Because, like many of you, life handed us big events. Not so much me, but my wife Diane and my daughters, Jennifer and Lauren.
Diane lived through traumas most of us can’t imagine, and she was determined to share her story with the world. With luck, she had the grit to survive it, and the talent to write about it. That’s really where this book started. She and I were both writers when we met, and she continued writing all through our years together. Sometimes I helped her put together the sequence of events from her past when she couldn’t get her memories organized. So many things happened to her it was amazing she remembered any of it.
If you have read our book Incorrigible, you know most of the story.
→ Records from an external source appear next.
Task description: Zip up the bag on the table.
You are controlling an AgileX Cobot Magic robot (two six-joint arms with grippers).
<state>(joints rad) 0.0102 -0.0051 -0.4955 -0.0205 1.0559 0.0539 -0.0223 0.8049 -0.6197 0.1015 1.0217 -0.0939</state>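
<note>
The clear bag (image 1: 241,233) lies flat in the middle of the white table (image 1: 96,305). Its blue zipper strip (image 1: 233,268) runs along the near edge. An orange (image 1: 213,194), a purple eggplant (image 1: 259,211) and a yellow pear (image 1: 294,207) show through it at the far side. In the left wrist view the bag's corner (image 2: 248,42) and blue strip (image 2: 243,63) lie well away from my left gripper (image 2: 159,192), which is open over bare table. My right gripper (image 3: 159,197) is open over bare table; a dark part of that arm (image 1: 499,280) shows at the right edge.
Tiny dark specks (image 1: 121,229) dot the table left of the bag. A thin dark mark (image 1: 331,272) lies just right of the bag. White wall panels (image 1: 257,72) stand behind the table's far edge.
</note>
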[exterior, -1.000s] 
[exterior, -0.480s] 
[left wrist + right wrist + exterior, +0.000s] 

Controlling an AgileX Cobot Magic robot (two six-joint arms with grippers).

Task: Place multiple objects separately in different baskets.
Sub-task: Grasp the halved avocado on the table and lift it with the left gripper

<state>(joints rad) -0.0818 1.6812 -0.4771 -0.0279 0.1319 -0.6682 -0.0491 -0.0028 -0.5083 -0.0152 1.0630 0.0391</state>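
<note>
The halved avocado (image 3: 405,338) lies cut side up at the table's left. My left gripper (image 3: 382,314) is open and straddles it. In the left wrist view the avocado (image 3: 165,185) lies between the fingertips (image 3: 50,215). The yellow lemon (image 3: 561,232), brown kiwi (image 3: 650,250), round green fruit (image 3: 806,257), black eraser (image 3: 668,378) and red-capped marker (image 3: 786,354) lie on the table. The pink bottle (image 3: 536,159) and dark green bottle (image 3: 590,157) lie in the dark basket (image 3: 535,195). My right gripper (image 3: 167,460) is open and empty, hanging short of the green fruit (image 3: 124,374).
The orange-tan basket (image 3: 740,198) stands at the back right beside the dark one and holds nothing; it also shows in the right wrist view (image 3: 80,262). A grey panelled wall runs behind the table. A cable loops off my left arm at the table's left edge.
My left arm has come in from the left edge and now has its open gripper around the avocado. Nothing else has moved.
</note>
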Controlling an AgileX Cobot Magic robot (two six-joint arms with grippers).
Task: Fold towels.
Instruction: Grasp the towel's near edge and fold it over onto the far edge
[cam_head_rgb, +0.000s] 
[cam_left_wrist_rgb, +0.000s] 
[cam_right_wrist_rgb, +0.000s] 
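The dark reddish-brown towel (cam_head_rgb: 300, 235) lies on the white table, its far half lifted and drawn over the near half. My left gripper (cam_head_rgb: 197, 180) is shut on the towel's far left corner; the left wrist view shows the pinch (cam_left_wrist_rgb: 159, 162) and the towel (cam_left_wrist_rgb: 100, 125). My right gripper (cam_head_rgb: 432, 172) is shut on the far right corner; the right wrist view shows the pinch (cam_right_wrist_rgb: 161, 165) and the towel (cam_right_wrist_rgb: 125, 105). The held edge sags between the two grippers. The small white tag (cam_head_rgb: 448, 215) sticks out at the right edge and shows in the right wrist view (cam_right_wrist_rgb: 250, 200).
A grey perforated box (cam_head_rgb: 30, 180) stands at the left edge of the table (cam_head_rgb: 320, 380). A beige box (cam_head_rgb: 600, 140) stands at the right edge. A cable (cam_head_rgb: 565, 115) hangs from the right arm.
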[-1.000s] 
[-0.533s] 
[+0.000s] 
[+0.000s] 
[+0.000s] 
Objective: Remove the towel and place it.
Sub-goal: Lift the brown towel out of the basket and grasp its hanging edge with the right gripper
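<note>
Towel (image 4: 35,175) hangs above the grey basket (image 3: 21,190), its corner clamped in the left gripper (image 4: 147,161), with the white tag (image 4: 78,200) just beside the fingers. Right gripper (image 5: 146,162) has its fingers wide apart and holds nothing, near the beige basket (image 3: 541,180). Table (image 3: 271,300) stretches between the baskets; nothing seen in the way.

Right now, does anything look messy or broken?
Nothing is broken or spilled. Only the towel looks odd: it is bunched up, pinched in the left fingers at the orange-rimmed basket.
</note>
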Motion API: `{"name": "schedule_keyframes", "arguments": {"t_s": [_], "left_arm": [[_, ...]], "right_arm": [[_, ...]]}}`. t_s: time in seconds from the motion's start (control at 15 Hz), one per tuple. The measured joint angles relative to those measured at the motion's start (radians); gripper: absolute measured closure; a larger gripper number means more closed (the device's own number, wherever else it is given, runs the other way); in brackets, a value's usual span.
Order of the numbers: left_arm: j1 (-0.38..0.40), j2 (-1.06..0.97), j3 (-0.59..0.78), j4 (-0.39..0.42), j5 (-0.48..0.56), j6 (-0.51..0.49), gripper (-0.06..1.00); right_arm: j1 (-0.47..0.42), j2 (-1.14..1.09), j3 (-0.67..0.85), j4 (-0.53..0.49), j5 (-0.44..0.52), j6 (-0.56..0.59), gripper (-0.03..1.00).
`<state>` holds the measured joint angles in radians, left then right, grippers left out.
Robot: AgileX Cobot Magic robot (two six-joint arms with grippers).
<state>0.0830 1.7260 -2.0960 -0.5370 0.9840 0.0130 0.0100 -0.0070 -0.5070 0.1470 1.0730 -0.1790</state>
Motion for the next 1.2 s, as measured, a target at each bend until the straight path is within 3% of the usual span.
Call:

This is the backstory.
A brief synopsis
Diane was born in Minneapolis, Minnesota in 1939. Her father Charles was a high school dropout, had an unstable employment history, and worked as a bus driver most of his life. Her mother Genevieve came from a large family, but both Genevieve’s parents died by the time she was 22 years old. She married Charles about a month after Diane was born, but tried to pretend that they married a year earlier.
The family lived a stable lower middle class life until Diane was ten years old, when Genevieve was diagnosed with tuberculosis, and the family fell apart. For several years Diane lived with relatives, in foster care, alone with her father, and finally for two years at the Minnesota Home School for Girls as an “incorrigible” youth—for stealing ten dollars and for staying out overnight.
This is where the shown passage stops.